Microsoft, having been released recently from at least some of the uncertainty surrounding its antitrust appeal, is now steaming ahead with its plans to transform the computer industry. And finally, after more than 20 years of following others' leads, Microsoft might be out in front of everyone else now.
Microsoft has set its sights on what venture capitalist Clay Shirky has labeled "identity-centric" computing, or a model of computing and networking that depends more on an individual's identity than a computer's identity. This is a significant re-orientation of how people interact with computers and the Internet, although the concept is not new. But Microsoft is pursuing the identity-centric model on a scale never before attempted or imagined.
At the heart of all this is a relatively low-profile technology called Microsoft Passport. Passport is Microsoft's identity and authentication service, now about 2 years old but a feature expected to explode in growth and significance once the next version of Windows, Windows XP, is released this fall. Passport is one of the three core technologies of Microsoft's .Net strategy, which is the firm's plan to change itself from a products company to a services company.
Passport lets Web users create an online profile of personal information that can be used for online commerce, communication and other services. If an e-commerce site offers linkage to Microsoft's Passport service, then Internet users with Passport accounts can fill out forms, enter account names and passwords or pass on credit card information with a click of the mouse. This saves users from having to remember numerous log-in names and passwords for different Web sites, fill out forms multiple times or repeatedly enter their credit card numbers. In industry jargon, Passport is known as a "single sign-on" and "express buying" service.
But Microsoft has much broader ambitions.
Microsoft hopes that someday you'll be able to access everything you need to be productive on any computer or network device. You'll identify yourself using Microsoft Passport, and from then on you'll have access to all your files, software, passwords, calendars, address books, favorite Web sites and, using Passport Wallet services, all your credit card accounts. Passport will eventually be extended to mobile phones, hand-held computers, smart cards and everything else that connects with the Internet. Passport will be used as a way for people to find you too, such as through Windows Messenger, Microsoft's instant-messaging service.

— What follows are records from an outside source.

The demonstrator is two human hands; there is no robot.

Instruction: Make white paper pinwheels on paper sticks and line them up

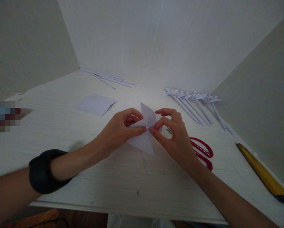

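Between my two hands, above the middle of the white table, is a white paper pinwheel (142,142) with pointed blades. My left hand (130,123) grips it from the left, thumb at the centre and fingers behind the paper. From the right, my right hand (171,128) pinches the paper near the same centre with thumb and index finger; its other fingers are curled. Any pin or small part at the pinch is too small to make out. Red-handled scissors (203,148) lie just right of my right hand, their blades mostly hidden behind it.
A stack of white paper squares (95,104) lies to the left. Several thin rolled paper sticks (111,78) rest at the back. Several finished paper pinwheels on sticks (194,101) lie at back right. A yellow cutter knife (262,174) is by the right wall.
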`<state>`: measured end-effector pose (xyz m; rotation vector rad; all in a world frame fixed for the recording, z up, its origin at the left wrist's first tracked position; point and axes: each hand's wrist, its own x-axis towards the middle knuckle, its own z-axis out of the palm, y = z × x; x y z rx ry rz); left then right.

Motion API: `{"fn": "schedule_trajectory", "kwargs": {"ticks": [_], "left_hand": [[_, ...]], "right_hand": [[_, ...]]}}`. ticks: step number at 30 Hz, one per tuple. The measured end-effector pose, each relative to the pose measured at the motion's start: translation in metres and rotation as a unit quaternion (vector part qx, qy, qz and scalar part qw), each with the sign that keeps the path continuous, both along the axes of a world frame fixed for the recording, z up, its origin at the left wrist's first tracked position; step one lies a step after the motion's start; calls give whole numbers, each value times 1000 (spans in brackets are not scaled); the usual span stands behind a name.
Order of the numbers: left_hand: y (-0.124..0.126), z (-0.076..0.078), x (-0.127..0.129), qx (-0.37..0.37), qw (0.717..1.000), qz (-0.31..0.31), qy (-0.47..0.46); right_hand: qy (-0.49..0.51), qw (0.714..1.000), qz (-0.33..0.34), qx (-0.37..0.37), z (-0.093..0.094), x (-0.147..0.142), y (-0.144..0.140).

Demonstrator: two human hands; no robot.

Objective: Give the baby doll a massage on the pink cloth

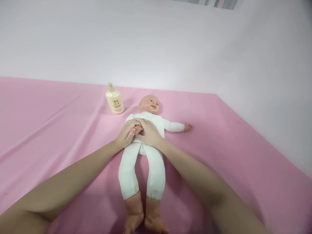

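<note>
head view: one view only
doll: soft-bodied baby doll in white knit suit, bare plastic head and feet (143, 156), lying face-up mid-sheet, long axis 12–6 o'clock, head at 12
left hand (126, 133): grip closed around doll's small plastic hand (137, 130), on its chest
right hand (149, 132): flat on chest, touching left hand, grasping nothing
nearer: both equal
bottle: cream plastic lotion bottle (114, 100), upright at 11 o'clock of doll head, just beside
surface: smooth pink sheet (231, 146), creased
</note>
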<state>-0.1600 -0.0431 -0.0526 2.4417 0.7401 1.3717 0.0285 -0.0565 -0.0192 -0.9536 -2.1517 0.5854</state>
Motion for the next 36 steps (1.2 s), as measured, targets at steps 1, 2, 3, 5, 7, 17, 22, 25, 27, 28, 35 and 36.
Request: {"fn": "schedule_trajectory", "kwargs": {"ticks": [1, 2, 3, 5, 7, 17, 22, 25, 27, 28, 35, 36], "left_hand": [[0, 0, 0, -2, 1000, -1, 0], [0, -1, 0, -5, 1000, -2, 0], [0, -1, -1, -8, 1000, -3, 1], [1, -1, -1, -14, 1000, -3, 1], [1, -2, -1, -13, 1000, -5, 1], [2, -4, -1, -9, 1000, -3, 0], [2, -4, -1, -12, 1000, -5, -1], [2, -4, -1, -12, 1000, -7, -3], [2, -4, -1, -9, 1000, -5, -4], [2, -4, -1, -6, 1000, -5, -4], [2, -4, -2, -11, 1000, -3, 3], [2, -4, -2, -9, 1000, -4, 2]], "right_hand": [[-1, 1000, 0, 0, 0, 0, 0], [0, 1000, 0, 1, 0, 0, 0], [1, 1000, 1, 3, 0, 0, 0], [5, 1000, 4, 6, 0, 0, 0], [5, 1000, 5, 6, -1, 0, 0], [10, 1000, 6, 11, -3, -1, 2], [6, 1000, 0, 12, -4, -1, 2], [4, 1000, 0, 12, -4, 0, 2], [4, 1000, 1, 13, -4, 0, 2], [4, 1000, 1, 14, -4, 0, 2], [7, 1000, 2, 11, -2, 0, 0], [9, 1000, 2, 11, -2, 0, 0]]}}
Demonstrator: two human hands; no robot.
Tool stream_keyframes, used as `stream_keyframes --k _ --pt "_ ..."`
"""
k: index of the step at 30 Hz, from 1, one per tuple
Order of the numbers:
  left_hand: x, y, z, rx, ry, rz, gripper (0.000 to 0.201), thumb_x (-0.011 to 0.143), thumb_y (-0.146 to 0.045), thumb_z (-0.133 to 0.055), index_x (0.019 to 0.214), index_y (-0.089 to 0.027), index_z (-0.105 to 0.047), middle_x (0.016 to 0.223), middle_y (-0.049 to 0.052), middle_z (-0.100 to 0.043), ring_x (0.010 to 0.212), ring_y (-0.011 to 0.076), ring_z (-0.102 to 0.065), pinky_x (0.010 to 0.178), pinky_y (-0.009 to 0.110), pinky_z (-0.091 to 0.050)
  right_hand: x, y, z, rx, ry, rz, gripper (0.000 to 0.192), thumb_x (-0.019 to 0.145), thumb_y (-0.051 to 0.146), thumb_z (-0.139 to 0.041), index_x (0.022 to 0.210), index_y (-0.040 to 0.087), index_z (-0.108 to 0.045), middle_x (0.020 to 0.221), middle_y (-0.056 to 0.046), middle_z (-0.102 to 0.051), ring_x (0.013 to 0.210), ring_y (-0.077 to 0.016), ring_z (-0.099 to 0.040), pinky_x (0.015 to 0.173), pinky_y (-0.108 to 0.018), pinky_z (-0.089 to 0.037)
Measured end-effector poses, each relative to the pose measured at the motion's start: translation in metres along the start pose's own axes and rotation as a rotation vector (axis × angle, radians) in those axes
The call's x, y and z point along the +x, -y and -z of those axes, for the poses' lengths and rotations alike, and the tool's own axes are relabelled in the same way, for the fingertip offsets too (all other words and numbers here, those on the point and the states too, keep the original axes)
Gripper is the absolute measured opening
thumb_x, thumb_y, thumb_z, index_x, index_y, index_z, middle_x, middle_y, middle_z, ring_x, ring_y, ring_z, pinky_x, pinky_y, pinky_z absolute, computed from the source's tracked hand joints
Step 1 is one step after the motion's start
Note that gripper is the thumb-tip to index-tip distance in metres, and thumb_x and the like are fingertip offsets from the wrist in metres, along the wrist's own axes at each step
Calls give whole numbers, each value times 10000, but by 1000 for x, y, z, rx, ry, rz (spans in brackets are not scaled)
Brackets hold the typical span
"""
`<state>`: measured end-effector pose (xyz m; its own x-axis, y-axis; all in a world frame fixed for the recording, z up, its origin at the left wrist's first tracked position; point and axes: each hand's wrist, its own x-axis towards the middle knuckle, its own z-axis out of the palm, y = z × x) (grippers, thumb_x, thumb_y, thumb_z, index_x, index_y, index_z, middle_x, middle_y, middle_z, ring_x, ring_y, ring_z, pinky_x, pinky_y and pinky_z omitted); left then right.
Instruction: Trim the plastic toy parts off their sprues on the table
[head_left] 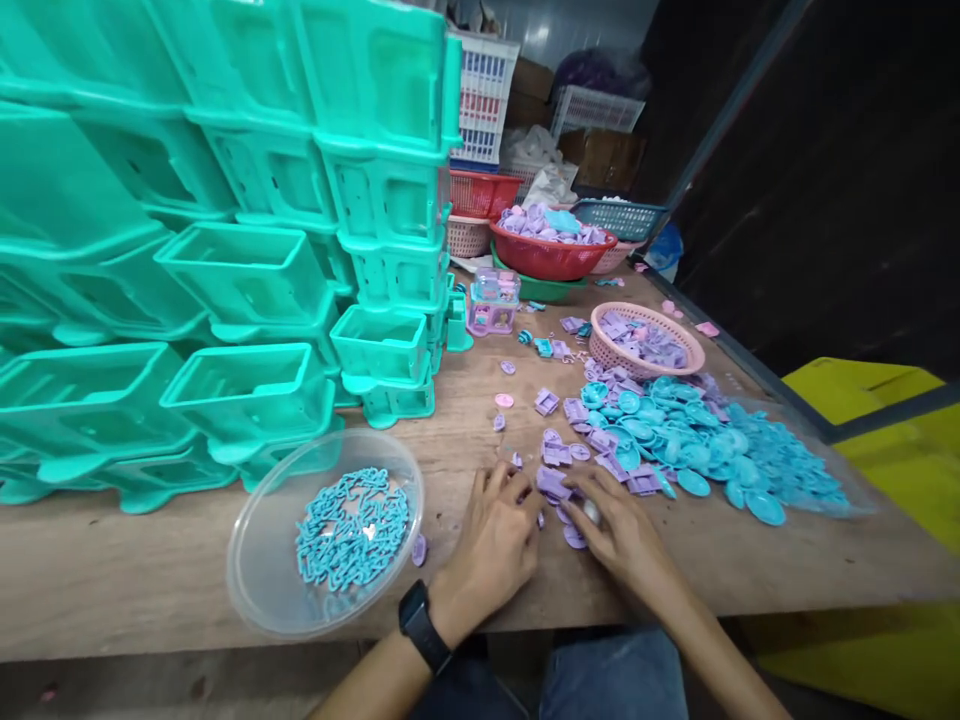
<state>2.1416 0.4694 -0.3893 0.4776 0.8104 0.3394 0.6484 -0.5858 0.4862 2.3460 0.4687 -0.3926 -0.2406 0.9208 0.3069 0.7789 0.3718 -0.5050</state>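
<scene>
Both hands rest on the wooden table (150,560) near its front edge, meeting over a small scatter of purple plastic parts (559,455). The left hand (491,545), with a black wristwatch (424,625) on its wrist, lies palm down; its fingers are loosely curled and close together, the tips touching a purple piece at the near end of the scatter. The right hand (619,535) also lies palm down, fingers bent toward the left hand, and a small pale piece shows between its fingertips — whether it is pinched or merely covered cannot be told. Just right of the hands lies a broad heap of blue plastic discs (720,450), mixed with purple parts at its left edge. To the left of the hands stands a clear round bowl (262,560) holding small teal chain-like pieces (352,525). Behind the bowl, stacked teal plastic housings (247,270) fill the left side of the table. Farther back sit a pink basket (690,355) with purple parts, a red basket (551,262) with more purple parts, and a small assembled toy (493,302) in purple and teal beside the stack.
</scene>
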Motion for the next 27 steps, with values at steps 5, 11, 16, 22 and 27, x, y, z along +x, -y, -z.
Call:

There are competitors to Microsoft Passport--which, ironically, might help protect the company from more antitrust problems--such as Novell's DigitalMe (http://www.digitalme.com) and v-Go from Passlogix (http://www.passlogix.com). There is an Open Source effort called XNS, which stands for Extensible Name Service, developed and promoted by a company called OneName.com in Seattle. XNS is generating some interest within the field, but there are some uncertainties about the intellectual property status of its underlying technologies.
But Microsoft has a huge head start because Passport already has more than 125 million account holders--although most of them probably don't even know they have Passport accounts. Microsoft already has required Windows software developers to have Passport accounts, and the service will be embedded in Windows XP later this year and, eventually, in Microsoft's free e-mail service, HotMail. Privacy advocates have slammed Passport, but most Internet users do little to protect their privacy, and the convenience of Passport is likely to outweigh its threat to privacy for most Windows users. The main challenge Microsoft will have is to make Passport ultra-secure and reliable--any problems here will kill a large number of its long-range ambitions.
The advantages of identity-centric computing over machine-centric computing are obvious.
But the prospect of a company of the size and influence of Microsoft controlling the personal and financial information of hundreds of millions of people around the world is unsettling, to say the least.
And the idea that nearly every connection or transaction on the Internet would go through Microsoft is sure to spawn a backlash. Bill Gates sees this as a huge leap forward in convenience and power, but it's not surprising that others see it as a way to put a penny in his pocket every time a digital bit flips.